Plot: Tully’s story centers on a slow-burning mystery that takes many pages to really get going and ultimately involves more lengthy monologues about adult disappointment, infidelity, and local history than readers might expect from a YA novel. But the book’s heart is in the tangled relationship between its three point-of-view characters, Zoe, Parker, and Ethan, which proves so arresting from the start that, by the time the dead body turns up, readers might have forgotten the book is a mystery at all. Tully is adept at playing her POVs against each other, structuring the chapters in interesting ways. The mystery plot is engaging, but most of its significant action occurs in the past – Tully’s leads get told what happened. Instead, what’s most compelling here are those leads’ hearts and secrets, which we discover along with them, as they observe (sometimes spy on!) and get to know each other.
Prose/Style: Tully tells her story with clarity and confidence. The descriptions are quick and precise; her dialogue is memorable; and her characters’ observations about class and their milieu feel both insightful but also true to their youthful ages. Zoe’s perspective starts as the novel’s most interesting, especially as she rages against her mother, faces small humiliations at a new job, and seems to have no idea how much attention she’s paid by the men and boys around her.

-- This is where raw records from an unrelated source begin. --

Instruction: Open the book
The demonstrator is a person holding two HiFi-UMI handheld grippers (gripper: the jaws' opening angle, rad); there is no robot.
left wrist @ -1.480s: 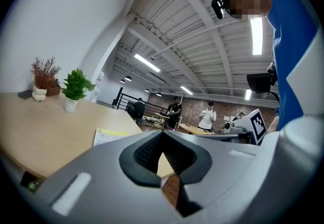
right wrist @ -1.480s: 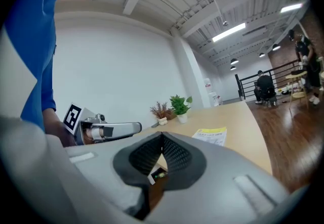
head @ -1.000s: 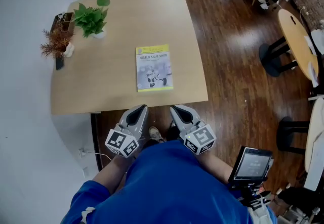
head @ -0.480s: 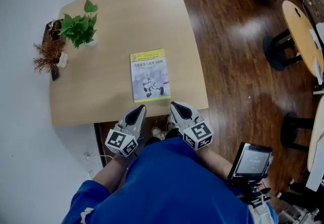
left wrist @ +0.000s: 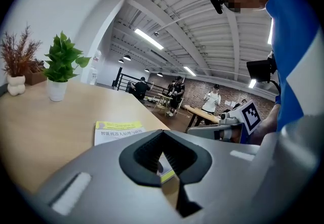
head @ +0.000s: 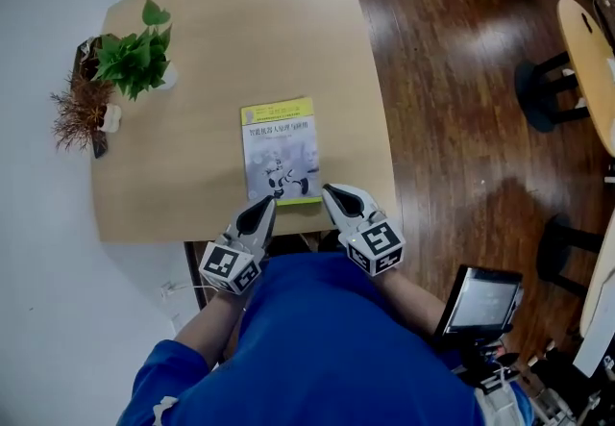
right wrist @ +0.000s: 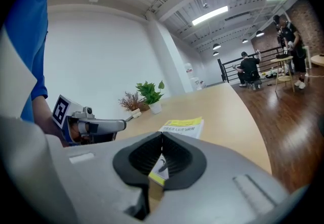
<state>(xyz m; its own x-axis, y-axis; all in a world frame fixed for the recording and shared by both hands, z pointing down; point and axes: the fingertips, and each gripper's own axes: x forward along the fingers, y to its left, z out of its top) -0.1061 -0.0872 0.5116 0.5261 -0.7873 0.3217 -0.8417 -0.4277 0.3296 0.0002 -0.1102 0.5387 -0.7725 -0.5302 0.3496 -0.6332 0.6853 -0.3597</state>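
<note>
A closed book (head: 280,151) with a yellow-and-white cover lies flat on the light wooden table (head: 183,193), close to its near edge. Both grippers are held side by side at that edge. My left gripper (head: 266,204) is shut and empty, its tip at the book's near left corner. My right gripper (head: 330,189) is also shut and empty, just right of the near right corner. I cannot tell whether either touches the book. The left gripper view shows the book (left wrist: 117,131) just beyond the closed jaws. The right gripper view shows the book (right wrist: 183,126) ahead too.
A green potted plant (head: 135,59) and a dried plant (head: 77,116) stand at the table's far left. Dark wood floor lies to the right, with round tables (head: 588,59) and a screen on a stand (head: 479,299). People stand far off in the hall.
Both grippers have come forward from short of the table to the book's near edge. They stay shut. The book has not moved on the table.
</note>
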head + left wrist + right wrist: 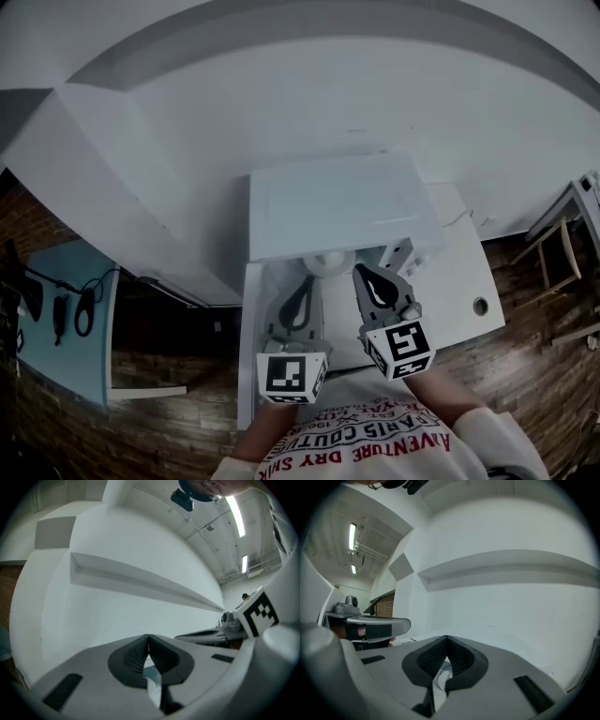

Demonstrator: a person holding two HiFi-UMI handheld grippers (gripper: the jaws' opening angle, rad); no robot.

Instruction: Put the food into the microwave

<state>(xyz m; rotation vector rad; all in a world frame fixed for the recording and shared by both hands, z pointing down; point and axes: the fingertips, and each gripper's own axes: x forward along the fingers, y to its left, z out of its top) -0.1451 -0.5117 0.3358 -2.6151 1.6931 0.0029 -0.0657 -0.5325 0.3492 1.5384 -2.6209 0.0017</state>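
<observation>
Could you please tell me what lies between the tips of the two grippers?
A white round dish lies between the left gripper and the right gripper, right at the microwave's front edge. The head view shows it.

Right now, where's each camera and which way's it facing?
Head view: head-mounted, steeply down onto microwave and table; left gripper, right gripper, shirt show.
Left gripper view: on left gripper, level toward wall ledge; own shut jaws.
Right gripper view: on right gripper, level toward the ledge; own shut jaws.
Shared: each gripper view catches the other gripper.
</observation>
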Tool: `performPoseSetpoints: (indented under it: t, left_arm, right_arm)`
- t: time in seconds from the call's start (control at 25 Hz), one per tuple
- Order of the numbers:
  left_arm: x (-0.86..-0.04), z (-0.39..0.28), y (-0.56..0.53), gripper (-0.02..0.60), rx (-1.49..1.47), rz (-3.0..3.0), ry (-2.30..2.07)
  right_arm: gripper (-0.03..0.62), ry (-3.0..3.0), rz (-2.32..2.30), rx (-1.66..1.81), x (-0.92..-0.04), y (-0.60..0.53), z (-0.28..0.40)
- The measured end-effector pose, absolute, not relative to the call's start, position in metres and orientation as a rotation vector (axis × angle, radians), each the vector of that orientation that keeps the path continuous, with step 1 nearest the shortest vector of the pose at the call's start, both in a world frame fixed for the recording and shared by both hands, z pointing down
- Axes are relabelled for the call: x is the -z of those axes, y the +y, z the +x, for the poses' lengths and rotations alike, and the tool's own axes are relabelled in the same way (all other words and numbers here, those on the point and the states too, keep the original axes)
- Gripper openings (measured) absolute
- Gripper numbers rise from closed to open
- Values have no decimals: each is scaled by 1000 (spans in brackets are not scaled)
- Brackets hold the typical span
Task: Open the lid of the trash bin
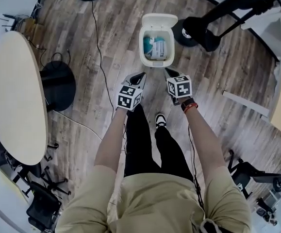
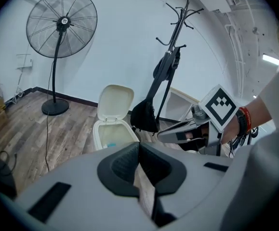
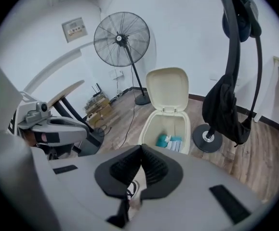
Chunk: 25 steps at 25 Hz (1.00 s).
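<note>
Trash bin (image 1: 157, 46), lid (image 1: 158, 19) up, stands on plank floor (image 1: 116, 38) beside a coat stand (image 1: 180, 35); left tool (image 1: 140, 75) and right tool (image 1: 169, 72) closed, empty.

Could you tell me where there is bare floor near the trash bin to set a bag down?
Bare floor lies left of the trash bin, up to the cable, and in front of it toward the shoe. Its right is crowded: the coat stand's base sits close.

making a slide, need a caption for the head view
Left gripper and right gripper, both shut, short of the trash bin, its lid open.
</note>
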<state>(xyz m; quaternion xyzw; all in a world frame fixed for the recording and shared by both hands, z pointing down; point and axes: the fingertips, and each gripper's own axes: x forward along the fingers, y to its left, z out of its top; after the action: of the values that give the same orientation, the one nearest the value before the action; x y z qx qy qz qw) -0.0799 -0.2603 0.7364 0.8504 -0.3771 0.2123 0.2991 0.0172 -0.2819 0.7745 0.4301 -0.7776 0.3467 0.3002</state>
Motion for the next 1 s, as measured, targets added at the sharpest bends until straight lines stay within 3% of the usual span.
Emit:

Originality: Tully’s milieu, characters, and twists are singular. The motives behind the mystery are less fresh, as is a late-book twist right out of Dickens’ work, but overall The Lake Never Tells stands out in the field of YA novels. The pleasure in Tully's story comes from meeting her tender, damaged, funny trio of young heroes as they solve a summer mystery and discover each other's hearts.
Character Development: Tully’s three point-of-view characters are each unique, convincing, compelling creations, and they’re more fascinating, in the end, than the mystery in which they get embroiled. Each is a logical product of their upbringing, and each is capable of surprising themselves – and readers. If the adults around them seem less well rounded, well, isn’t that what the world feels like for young people?